(Records from a data collection)

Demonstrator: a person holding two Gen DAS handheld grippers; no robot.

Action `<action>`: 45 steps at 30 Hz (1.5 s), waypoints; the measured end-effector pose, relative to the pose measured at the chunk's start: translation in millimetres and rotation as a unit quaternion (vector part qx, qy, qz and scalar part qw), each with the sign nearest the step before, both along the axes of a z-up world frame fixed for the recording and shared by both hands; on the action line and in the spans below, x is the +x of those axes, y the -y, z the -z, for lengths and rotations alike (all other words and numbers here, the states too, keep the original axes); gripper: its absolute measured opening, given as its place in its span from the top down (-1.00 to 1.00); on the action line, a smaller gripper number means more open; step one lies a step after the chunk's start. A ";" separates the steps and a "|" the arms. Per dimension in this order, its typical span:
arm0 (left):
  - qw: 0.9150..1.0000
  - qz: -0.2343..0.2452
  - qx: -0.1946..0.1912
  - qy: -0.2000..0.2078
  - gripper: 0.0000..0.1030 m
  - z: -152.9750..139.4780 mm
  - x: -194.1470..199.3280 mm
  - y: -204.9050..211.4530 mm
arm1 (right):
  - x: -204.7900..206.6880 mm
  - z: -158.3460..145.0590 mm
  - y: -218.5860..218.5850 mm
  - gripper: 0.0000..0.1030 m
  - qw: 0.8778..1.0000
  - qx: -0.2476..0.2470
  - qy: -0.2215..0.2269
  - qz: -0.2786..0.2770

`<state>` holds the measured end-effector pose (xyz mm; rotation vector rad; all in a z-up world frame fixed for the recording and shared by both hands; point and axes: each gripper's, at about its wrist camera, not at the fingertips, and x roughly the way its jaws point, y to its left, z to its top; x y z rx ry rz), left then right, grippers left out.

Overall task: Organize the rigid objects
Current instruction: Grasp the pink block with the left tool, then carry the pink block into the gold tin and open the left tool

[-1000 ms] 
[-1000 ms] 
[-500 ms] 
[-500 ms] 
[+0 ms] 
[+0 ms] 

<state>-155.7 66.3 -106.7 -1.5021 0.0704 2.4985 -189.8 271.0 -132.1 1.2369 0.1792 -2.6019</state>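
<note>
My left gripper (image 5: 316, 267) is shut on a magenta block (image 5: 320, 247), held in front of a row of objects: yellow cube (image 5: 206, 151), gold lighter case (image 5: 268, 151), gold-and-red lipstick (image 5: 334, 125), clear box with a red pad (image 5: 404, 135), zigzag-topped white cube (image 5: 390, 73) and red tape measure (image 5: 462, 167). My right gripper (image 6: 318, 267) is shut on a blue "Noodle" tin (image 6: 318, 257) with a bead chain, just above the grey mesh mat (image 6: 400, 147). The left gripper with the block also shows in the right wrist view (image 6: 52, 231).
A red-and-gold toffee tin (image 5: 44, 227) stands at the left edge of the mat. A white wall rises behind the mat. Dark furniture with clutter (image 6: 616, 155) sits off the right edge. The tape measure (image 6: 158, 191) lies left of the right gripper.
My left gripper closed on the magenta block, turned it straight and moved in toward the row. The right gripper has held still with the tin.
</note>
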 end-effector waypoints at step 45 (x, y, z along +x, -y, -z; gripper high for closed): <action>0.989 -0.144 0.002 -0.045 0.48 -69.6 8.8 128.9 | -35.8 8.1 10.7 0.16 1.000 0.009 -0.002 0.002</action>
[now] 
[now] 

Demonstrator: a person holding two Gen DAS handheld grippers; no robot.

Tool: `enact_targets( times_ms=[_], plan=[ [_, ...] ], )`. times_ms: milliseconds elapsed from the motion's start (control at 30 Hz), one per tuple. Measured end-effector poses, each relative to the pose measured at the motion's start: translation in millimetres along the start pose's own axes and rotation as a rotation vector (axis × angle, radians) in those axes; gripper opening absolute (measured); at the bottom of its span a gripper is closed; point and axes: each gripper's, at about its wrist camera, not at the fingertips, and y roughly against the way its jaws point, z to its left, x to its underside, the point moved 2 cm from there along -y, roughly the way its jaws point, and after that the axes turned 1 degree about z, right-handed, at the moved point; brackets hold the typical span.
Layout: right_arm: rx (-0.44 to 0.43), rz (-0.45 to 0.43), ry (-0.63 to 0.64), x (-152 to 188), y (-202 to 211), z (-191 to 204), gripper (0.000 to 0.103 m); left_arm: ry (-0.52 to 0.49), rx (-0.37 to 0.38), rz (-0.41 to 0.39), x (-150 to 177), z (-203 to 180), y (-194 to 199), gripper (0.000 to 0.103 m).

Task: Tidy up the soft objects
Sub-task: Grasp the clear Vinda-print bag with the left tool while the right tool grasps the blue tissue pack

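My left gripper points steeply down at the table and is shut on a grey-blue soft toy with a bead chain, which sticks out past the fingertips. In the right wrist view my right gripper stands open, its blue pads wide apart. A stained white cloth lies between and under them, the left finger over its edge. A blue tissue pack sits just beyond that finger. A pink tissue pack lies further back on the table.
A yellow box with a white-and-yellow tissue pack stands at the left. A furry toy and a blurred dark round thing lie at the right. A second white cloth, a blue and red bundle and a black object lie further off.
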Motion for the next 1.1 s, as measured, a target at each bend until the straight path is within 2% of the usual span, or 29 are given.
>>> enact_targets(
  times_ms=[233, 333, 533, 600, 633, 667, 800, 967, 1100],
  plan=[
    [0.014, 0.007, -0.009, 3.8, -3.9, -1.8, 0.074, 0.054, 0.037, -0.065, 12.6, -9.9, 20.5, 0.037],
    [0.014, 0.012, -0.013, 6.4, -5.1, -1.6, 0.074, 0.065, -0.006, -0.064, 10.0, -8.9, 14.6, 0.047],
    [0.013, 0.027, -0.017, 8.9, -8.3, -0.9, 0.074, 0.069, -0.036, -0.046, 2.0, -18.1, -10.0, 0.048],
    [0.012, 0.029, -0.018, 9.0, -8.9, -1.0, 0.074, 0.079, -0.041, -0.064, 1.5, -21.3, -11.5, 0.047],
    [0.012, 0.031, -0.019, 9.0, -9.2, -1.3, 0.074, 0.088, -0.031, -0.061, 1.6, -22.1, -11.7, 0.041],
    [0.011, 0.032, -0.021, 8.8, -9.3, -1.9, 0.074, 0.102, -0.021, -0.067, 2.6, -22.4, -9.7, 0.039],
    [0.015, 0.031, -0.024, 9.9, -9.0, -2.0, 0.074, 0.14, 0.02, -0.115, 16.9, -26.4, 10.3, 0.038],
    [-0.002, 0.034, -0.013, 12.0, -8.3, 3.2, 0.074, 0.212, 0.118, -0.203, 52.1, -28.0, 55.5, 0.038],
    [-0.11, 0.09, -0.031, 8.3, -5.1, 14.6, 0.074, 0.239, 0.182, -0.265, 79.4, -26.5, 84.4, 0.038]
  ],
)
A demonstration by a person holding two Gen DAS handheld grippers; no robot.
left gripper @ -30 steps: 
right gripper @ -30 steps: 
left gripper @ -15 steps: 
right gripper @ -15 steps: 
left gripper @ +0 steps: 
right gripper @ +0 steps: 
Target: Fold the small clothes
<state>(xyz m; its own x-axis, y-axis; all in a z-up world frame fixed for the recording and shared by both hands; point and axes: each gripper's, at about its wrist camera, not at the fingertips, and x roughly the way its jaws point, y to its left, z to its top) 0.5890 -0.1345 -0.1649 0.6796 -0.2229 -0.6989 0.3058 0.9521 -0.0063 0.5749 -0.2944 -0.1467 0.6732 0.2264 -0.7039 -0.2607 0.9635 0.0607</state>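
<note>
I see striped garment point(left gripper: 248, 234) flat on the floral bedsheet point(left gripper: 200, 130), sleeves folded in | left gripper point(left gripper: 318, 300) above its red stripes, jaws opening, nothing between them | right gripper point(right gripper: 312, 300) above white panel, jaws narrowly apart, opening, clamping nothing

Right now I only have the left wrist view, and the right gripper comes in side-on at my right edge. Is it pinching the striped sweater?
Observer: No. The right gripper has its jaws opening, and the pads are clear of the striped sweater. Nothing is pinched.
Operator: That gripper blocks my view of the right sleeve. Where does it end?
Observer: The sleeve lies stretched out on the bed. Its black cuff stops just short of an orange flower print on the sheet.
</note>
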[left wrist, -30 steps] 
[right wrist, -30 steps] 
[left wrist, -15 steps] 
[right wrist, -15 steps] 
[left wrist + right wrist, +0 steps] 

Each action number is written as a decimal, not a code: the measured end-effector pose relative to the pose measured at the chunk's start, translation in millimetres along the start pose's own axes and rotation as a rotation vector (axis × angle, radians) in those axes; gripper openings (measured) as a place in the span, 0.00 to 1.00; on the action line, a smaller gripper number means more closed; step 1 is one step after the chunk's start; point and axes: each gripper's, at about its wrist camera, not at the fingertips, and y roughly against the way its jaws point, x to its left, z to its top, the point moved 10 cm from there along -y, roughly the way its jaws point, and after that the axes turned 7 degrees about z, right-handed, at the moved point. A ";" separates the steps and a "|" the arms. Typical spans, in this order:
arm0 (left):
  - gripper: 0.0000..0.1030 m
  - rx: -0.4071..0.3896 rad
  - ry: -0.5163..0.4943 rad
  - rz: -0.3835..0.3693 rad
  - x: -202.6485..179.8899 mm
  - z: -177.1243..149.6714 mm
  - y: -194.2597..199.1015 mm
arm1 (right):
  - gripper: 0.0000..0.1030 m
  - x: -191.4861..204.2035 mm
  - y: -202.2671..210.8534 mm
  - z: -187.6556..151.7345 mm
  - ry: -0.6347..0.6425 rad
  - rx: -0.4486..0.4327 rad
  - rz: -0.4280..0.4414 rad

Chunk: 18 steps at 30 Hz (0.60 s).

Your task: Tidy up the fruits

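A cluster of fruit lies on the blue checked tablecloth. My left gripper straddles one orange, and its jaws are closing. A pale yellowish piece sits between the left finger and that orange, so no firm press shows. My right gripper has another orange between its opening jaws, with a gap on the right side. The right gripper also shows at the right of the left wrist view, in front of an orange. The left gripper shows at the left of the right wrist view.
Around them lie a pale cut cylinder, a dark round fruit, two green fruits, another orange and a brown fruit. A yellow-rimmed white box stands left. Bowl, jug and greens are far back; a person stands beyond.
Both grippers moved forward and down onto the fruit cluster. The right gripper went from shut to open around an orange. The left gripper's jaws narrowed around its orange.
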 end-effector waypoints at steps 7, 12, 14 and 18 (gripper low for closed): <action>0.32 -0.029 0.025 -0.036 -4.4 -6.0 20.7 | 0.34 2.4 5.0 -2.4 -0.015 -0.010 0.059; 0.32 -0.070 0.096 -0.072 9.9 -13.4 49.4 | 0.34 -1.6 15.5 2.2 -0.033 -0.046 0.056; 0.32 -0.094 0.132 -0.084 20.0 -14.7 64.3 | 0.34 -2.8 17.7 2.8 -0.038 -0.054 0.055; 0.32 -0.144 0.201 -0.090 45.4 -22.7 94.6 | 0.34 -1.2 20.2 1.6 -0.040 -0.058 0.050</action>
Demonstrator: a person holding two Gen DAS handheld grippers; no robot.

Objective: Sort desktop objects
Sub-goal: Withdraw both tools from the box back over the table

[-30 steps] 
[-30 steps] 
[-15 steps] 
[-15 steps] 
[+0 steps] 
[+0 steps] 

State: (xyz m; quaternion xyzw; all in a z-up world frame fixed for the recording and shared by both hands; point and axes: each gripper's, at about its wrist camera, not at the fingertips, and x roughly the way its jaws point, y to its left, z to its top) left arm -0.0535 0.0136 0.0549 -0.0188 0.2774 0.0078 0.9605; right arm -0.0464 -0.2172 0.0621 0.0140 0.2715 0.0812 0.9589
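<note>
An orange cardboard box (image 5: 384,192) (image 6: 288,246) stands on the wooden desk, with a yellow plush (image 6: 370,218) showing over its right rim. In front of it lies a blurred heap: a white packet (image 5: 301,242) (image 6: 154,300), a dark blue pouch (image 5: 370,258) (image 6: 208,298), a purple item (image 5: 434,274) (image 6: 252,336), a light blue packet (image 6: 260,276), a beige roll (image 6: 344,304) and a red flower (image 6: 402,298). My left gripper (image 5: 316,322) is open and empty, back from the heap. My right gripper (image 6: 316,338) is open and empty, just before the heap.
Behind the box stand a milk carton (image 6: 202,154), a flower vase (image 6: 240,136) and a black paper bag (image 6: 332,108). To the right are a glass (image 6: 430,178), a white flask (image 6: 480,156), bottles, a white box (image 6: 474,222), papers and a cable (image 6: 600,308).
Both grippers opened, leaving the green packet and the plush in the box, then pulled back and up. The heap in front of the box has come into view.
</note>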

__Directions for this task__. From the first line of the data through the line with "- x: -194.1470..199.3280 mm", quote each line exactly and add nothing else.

__Task response__.
Demonstrator: a person holding two Gen DAS handheld grippers; no robot.

Action `<action>`: 45 steps at 30 Hz (1.5 s), waypoints; the measured end-effector pose, relative to the pose measured at the chunk's start: translation in millimetres and rotation as a unit quaternion (vector part qx, qy, qz and scalar part qw), each with the sign nearest the step before, both along the axes of a z-up world frame fixed for the recording and shared by both hands; on the action line and in the spans below, x is the +x of those axes, y the -y, z the -z, for lengths and rotations alike (all other words and numbers here, the states too, keep the original axes); gripper: its absolute measured opening, given as its place in its span from the top down (-1.00 to 1.00); on the action line, a smaller gripper number means more open; step one lies a step after the chunk's start. A ";" separates the steps and a "|" the arms. Per dimension in this order, its typical span:
arm0 (left):
  - qw: 0.9150..1.0000
  - qz: -0.2343..0.2452
  - qx: -0.1946..0.1912
  - qy: -0.2000..0.2078
  - gripper: 0.0000..0.1030 m
  - z: -152.9750..139.4780 mm
  - x: -194.1470..199.3280 mm

No additional output is needed.